Required work: Of the records that follow, copy only the lines from the line containing "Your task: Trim" to the line containing "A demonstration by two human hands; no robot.", both included, exactly as written.

[Recorded data]
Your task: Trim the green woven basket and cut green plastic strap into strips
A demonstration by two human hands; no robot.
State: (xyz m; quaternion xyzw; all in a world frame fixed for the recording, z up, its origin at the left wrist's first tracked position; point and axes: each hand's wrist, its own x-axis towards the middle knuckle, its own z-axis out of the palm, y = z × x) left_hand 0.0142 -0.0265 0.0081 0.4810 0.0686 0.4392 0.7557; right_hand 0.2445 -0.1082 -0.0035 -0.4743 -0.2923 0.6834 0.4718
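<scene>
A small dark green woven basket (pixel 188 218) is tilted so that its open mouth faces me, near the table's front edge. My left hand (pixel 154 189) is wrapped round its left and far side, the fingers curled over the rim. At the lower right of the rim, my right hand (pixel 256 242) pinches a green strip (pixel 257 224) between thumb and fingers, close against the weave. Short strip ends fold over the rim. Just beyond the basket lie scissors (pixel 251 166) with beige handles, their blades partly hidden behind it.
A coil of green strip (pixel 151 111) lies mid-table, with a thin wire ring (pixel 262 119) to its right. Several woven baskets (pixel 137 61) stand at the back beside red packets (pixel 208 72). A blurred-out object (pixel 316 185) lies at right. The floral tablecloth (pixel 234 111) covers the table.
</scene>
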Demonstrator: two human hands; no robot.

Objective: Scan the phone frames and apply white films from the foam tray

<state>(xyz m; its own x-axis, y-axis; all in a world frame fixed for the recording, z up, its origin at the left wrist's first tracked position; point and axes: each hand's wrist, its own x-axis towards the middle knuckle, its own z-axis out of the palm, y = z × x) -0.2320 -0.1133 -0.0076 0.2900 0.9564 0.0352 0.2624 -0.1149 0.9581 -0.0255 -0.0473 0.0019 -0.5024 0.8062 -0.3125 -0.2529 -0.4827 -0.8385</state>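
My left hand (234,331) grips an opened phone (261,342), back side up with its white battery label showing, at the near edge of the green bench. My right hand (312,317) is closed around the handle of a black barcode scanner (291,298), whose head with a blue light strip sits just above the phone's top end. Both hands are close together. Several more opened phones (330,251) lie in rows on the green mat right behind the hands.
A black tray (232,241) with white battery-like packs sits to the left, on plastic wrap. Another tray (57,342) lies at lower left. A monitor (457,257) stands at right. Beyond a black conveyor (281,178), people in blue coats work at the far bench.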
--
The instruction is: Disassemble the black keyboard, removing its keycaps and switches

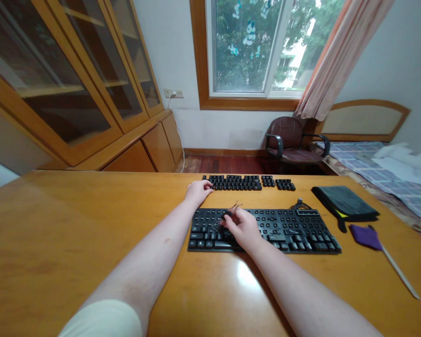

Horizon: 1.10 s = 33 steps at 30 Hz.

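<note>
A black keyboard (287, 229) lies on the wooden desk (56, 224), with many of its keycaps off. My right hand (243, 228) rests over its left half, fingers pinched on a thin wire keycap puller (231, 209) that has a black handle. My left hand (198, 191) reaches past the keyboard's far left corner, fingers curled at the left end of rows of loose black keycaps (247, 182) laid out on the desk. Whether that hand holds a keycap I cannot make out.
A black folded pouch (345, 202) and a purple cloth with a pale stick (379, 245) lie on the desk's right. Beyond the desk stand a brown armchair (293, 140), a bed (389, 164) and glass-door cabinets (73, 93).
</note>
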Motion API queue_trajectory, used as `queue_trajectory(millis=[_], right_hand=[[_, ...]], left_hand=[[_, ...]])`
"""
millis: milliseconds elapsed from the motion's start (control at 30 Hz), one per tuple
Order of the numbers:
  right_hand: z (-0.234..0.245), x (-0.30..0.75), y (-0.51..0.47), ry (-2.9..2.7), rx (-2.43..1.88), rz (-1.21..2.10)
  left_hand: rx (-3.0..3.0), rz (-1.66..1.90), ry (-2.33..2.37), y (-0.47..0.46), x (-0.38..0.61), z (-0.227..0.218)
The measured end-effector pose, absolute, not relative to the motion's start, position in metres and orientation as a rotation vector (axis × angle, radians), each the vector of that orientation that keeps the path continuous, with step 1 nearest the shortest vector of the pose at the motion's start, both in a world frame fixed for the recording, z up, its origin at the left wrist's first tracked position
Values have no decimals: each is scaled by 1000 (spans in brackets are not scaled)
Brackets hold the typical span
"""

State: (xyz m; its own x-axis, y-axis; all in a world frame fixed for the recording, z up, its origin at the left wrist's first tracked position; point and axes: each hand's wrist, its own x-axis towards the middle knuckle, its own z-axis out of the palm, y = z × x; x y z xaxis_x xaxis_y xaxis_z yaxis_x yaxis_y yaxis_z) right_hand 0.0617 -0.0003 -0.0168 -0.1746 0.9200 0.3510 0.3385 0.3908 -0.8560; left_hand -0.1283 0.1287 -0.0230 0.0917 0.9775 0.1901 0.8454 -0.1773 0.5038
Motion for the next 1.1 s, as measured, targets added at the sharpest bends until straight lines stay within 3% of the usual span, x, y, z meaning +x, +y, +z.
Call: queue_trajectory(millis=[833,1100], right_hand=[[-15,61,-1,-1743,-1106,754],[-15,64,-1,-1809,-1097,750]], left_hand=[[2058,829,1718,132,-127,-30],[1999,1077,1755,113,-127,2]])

Result of this exercise:
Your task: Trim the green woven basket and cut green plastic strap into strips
A demonstration by two human hands; no robot.

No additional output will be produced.